Nanoparticle agent to eradicate drug resistant bacteria in the growth arrest phase

Stanford researchers have developed a method to eliminate antibiotic resistant gram-negative bacteria in the growth arrest phase. The increase in relapsing bacterial infections and the rise of drug resistant bacteria are significant global health problems. Stanford researchers in the Santa Maria Lab have developed a gold nanocluster (AuNC) functionalized with adenosine triphosphate (AuNC@ATP) that kills drug-resistant (XDR) strains of E. coli, K. pneumoniae and P. aeruginosa in vitro. This nanoparticle eradicates bacteria in the growth arrest phase by disrupting cytoplasmic Mg2+ homeostasis through augmentation of Mg2+-chelating ATP at a non-physiological cytoplasmic concentration. The AuNC is also expected to inhibit FtsH proteolysis activity.

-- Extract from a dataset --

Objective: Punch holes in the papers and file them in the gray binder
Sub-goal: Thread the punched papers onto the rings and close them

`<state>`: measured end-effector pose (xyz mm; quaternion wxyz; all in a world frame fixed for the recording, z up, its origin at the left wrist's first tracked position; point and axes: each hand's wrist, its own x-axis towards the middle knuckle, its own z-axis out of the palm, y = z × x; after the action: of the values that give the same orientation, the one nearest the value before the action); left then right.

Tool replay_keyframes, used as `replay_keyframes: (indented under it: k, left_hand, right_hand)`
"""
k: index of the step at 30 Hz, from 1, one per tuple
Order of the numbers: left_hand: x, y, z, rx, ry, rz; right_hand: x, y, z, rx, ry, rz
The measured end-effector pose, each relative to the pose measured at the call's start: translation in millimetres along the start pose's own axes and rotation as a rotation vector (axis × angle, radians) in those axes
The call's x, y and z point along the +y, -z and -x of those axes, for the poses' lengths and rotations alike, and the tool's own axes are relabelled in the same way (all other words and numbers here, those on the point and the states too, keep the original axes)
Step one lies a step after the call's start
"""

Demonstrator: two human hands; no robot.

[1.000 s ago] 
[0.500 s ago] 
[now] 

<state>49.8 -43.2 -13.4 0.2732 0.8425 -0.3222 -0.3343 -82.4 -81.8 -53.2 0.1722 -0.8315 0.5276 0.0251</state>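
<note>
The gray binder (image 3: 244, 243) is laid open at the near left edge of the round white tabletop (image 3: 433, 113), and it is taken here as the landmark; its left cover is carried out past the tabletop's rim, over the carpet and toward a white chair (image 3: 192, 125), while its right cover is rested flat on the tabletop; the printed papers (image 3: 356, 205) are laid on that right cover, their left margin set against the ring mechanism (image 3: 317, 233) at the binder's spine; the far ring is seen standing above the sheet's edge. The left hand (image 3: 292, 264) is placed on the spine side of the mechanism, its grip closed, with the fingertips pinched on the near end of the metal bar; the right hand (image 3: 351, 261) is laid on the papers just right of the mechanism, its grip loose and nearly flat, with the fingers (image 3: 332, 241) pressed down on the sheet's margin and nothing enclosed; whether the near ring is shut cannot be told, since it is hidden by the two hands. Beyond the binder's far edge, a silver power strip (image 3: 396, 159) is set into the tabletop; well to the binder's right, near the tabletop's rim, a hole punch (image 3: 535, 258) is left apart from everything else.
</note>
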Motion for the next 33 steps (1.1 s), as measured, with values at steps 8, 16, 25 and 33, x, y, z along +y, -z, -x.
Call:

Initial gastrointestinal safety studies of AuNCs coated with either hydroxyl (AuNC@PEG-OH)- or amine (AuNC@PEG-NH2)-functionalized poly(ethylene glycol) indicate the gold nanocluster is non-toxic. Stanford research of this promising antimicrobial nanoparticle is ongoing.

Stage of Development – Pre-Clinical
Researchers continue to develop strategies to prevent relapse in chronic bacterial infections and evaluate the potential for antibiotic resistance development. Safety and in vivo efficacy studies are ongoing.